Each September, I look forward to writing this column. Not because I need a pat on the back but because it signifies another year in business. When I launched this company in September 2015, I didn’t expect to cover every layer of sports and news media. I knew the radio business well, built a lot of relationships, and enjoyed writing and speaking my mind. I just thought it would be cool for sports radio folks to have a website focused on it. If it led to a consulting client or two, even better.

I wasn’t planning to hire website editors, writers, social media and newsletter directors or create annual conferences, a member directory and advertising packages. Fortunately, we did good work and it caught on with industry professionals. As interest grew and opportunities presented themselves, I was wise enough to seize them. It’s why we’re here today celebrating 8 years in business.

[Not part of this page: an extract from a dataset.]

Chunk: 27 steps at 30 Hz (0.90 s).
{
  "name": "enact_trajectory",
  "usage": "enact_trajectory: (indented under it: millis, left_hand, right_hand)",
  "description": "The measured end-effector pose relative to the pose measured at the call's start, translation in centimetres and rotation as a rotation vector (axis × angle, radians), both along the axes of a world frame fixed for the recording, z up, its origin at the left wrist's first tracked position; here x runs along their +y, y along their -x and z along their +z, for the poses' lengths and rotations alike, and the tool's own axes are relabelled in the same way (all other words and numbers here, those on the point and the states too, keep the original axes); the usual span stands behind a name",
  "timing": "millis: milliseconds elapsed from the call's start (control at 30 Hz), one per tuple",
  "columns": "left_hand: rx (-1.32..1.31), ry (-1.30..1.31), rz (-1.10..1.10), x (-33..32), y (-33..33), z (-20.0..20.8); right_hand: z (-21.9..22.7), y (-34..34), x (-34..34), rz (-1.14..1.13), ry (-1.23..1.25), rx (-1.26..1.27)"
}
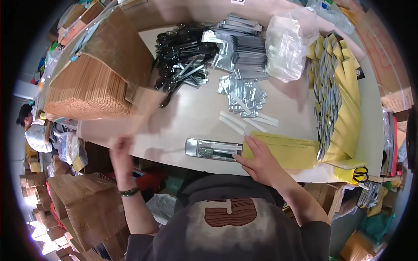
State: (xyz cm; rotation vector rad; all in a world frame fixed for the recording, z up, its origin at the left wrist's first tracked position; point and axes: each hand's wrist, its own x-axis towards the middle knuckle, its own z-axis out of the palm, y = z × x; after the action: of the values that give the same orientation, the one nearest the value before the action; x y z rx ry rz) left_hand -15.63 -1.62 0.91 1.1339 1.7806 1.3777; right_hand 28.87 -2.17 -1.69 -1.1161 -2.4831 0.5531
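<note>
My left hand, blurred by motion, is raised off the table's near left edge with its fingers closed on a thin brown paper sheet. That sheet slants up toward a carton packed with upright brown sheets. My right hand lies with thumb and forefinger apart. Its thumb touches the right end of a clear-topped narrow pack holding a dark item with a rounded head. The other fingers rest at the left end of a stack of yellow sheets.
Black long-handled utensils pile up at the back, beside silver packets and a plastic bag. White strips lie mid-table. Yellow pouches line the right, above black-handled scissors. An open carton stands below left.
</note>
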Motion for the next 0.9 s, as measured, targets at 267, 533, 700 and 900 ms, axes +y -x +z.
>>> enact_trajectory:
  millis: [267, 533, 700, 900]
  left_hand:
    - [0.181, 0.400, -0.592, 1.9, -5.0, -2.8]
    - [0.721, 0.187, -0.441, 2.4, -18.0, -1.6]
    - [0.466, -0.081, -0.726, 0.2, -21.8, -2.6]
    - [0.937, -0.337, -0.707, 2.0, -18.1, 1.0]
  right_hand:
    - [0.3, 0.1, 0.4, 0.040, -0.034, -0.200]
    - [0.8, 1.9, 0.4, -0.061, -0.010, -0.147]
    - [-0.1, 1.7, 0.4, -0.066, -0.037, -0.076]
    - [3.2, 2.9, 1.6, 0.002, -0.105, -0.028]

Creating a brand that people like, respect, learn from, and enjoy spending time with is one of the best things I’ve ever been a part of. It’s even more special because we built this without corporate funding. When I entered the consulting and publishing space, I believed this could be my last job. I still feel that way today. This consumes my life M-F from 7am to 11pm. I’ll take a break to eat, talk to family or maybe watch a game or TV show but aside from that and a weekend timeout or vacation, I don’t shut off much. I wish I could at times but it’s how I’m wired. To run a successful business, you’ve got to be all-in and willing to sacrifice, and I do whatever it takes to keep us moving forward.

Growth also requires having a good staff, and supportive clients, advertising partners, and members. It’s easy to run websites with minimal content and low expectations but if the goal is to grow an audience and revenue, generate nationwide respect, and expand into new areas, then you’ve got to have support, a strong team, short and long-term vision, and an ability to consistently deliver. That means recruiting, investing, pitching, and knowing when to pivot.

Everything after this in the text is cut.